Monday, December 8, 2014
Spotlight: Hunters By Aoife Marie Sheridan
Abigail is nineteen. Her job, she hunts demons.
Her life so far has been tough. Having witnessed her family’s death and her mother’s suicide, she’s been taken in by a priest, who believes her when she says that she sees ghosts. Father Peter trains her as a demon hunter with three other members, one being Daniel, who isn’t what he seems.
But when a possession goes wrong, and ghosts start to attack Abigail, the tight rope she has on her emotions soon starts to loosen. Abigail draws the unwanted attention of the Reote, and she finds out a lot more than she was willing to learn.
Knowledge is power, but for Abigail, it’s her undoing, and the only thing keeping her together is Daniel
I clicked my Nokia cell phone shut while stuffing it back into my worn, brown leather jacket pocket. Slamming the door behind me, I bounded down the hard brown tiled steps out the main door. The surface outside my door made me glide and I nearly lost my balance. Ice coated the path in front of the main door, in June? That didn’t make sense. I stepped off the icy path and took the alleyway out of my apartment building. No street lights lit up the small and dirty path, which was wedged in-between the two red large brick buildings. The path was littered with beer bottles and household rubbish, and grass sprang up amongst the cracks in the pavement. It was a run-down dive.
The building on my left was home to me, number 22 is my own place, it wasn’t much, but like I said it was mine, and that’s all that mattered to me. The other building was full of unknown people, who I had no intentions to get to know. I spent fifty percent of my time here and fifty percent of my time at the base, or the headquarters for us demon hunters. In the London area, we were the only group and within it, there were five of us, including Father Peter; the man who took me in and raised me. The man who had saved us all from ourselves. We all had our reasons and stories for becoming hunters, each one as depressing as the next.
The Base became home to most of us, but I spent the least amount of time. Cathy, Zee, and Father Peter lived there permanently, but Simon stayed between the base and his brothers, he was lucky enough to still have people, who cared about him. The rest of us just learned to accept each other as a family, as our own blood relatives were either dead or didn’t want anything to do with us.
I was the only one with no living family and who chose to live by themselves. For me, being around people; having to smile and interact was too hard. I pretended to be normal most of the day, but once I was home, I could let the mask slip and be myself. I wouldn’t be able to keep the pretense up twenty four hours a day, and lately, it was becoming harder to pretend that everything was normal. My pride was becoming my weakness. I needed people really, but I refused to give in.

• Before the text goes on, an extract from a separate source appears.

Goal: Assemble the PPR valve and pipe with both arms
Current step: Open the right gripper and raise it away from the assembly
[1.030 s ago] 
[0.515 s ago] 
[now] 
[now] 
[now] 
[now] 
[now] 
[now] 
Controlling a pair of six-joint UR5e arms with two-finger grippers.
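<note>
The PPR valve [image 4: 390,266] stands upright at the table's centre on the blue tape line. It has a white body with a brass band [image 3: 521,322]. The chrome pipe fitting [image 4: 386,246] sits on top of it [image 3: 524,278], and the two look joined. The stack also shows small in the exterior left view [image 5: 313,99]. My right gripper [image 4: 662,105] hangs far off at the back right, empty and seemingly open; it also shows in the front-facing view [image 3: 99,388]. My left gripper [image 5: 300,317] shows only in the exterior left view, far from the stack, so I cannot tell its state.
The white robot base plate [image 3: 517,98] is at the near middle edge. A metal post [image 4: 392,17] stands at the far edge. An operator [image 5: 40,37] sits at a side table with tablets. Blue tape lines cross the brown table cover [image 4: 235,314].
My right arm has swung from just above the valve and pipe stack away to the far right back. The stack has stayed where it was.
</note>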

The noise of my black military boots, splashing in large size puddles that had filled from the recent downpour, pulled me back from my thoughts, my black jeans were tucked neatly inside my boots, keeping them dry. I shivered now against the wind that whipped at my face, pulling strands of my long, straight, black hair out of the bun that I had so tightly wound it in, it never stayed put, its shiny silky tendrils finding an escape route too easily. I pushed some of the strands out of my deep, brown eyes and pulled my jacket tighter around my small frame. The black top, I wore under my jacket, was light and the cold air raced through it, rising goose bumps in its way. I scolded myself for not dressing in warmer clothes, but Father Peter had just called and I didn’t have time to change. The job was urgent, so I would have to do as I was.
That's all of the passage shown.